Sur cette base, Duyck, Anseel, Van den Broucke et d’autres soutiennent qu’une sélection précoce, en fonction des différences d’intelligence, serait le meilleur moyen d’offrir un enseignement adapté à chacun. Ce faisant ils passent systématiquement sous silence ce que montrent toutes les études en éducation comparée, à savoir que les systèmes éducatifs qui pratiquent un « tracking » tardif sont non seulement de loin les plus équitables mais même un peu plus performants en moyenne :
Pour l’ensemble des pays européens on a:
– une forte corrélation négative r=-0,68 entre, d’une part, la précocité et l’ampleur de la filiarisation, et, d’autre part, un indice composite d’équité sociale des performances PISA
– une légère corrélation négative r=-0,13 entre la filiarisation et le score PISA moyen (moyenne pour les trois disciplines).
Ils soutiennent également que la mixité sociale des écoles ne serait pas une garantie d’équité alors que là encore, les comparaisons internationales sont incontestables : corrélation r=-0,69 entre l’indice de ségrégation et l’indice d’équité.
Bref, les thèses de Wouter Duyck reflètent davantage ses préjugés idéologiques que la validité de ses travaux scientifiques.
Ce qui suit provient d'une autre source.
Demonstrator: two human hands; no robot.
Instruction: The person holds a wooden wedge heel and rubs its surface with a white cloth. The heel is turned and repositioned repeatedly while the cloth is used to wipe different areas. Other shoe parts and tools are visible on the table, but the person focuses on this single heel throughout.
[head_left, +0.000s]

Vous trouverez ici une analyse critique exhaustive, basée surtout sur les thèses de Wim Van den Broeck, un collègue et coreligionnaire idéologique de Wouter Duyck : http://www.skolo.org/CM/wp-content/uploads/2014/04/van_den_broeck_f_.pdf
Nico Hirtt est physicien de formation et a fait carrière comme professeur de mathématique et de physique. En 1995, il fut l'un des fondateurs de l'Aped, il a aussi été rédacteur en chef de la revue trimestrielle L'école démocratique. Il est actuellement chargé d'étude pour l'Aped. Il est l'auteur de nombreux articles et ouvrages sur l'école.

4 COMMENTS

  1. Enseignant depuis 52 ans – et avec très grand plaisir! – je sais parfaitement que l’intelligence ne se « fabrique » pas par un bon enseignement… même si j’ai pu aider beaucoup d’élèves à dépasser leur niveau « de base ».
    Croire que tous les êtres humains sont égaux est encore une façon de leur faire du tort…

    • Chère Mia Vossen, vous avez tout faux. D’abord je ne crois pas que les êtres humains soient égaux en capacités. Ce serait ridicule. Mais, deuxièmement, je crois que ces inégalités ne sont pas, en général, de nature à empêcher quiconque de recevoir un enseignement de qualité, donc de comprendre un peu d’histoire, de maths, de géographie, de sciences, de technologie, de s’exprimer correctement, de pouvoir apprécier un beau texte, etc. Ces inégales capacités ne devraient donc pas servir à justifier des inégalités scolaires structurelles et précoces. Troisièmement, il n’y a pas de raison sérieuse de croire que ces inégalités d’intelligence(s) ou de capacités seraient corrélées à l’origine sociale. Raison pour laquelle elles ne peuvent en aucun devenir l’excuse des inégalités sociales à l’école. Enfin, quatrièmement, s’il devait néanmoins y avoir une certaine relation entre intelligence « innée » et origine sociale, alors elle ne devrait pas être sensiblement différente en Belgique ou en Finlande, en Irlande, en Espagne… et ne peut donc absolument pas servir d’alibi au fait que notre système éducatif est le plus inégalitaire d’Europe.

      • Nous sommes d’accord sur ce point précis: chaque enfant a droit à un enseignement de qualité!! Mais ce que je vois dans les écoles comme « qualité » est tout simplement une horreur – p.ex. des trucs « scientifiques »que mon mari mathématicien ayant enseigné à l’université ne « comprend » pas – et les enfants moins doués de mémoire (ou de parents pouvant tricher pour eux) que d’autres sont tout simplement détruits dans ce système. Et j’insiste: ce n’est pas avec cette « égalité pour tous » qu’on fera les personnes compétentes dans des domaines différents dont le pays a besoin.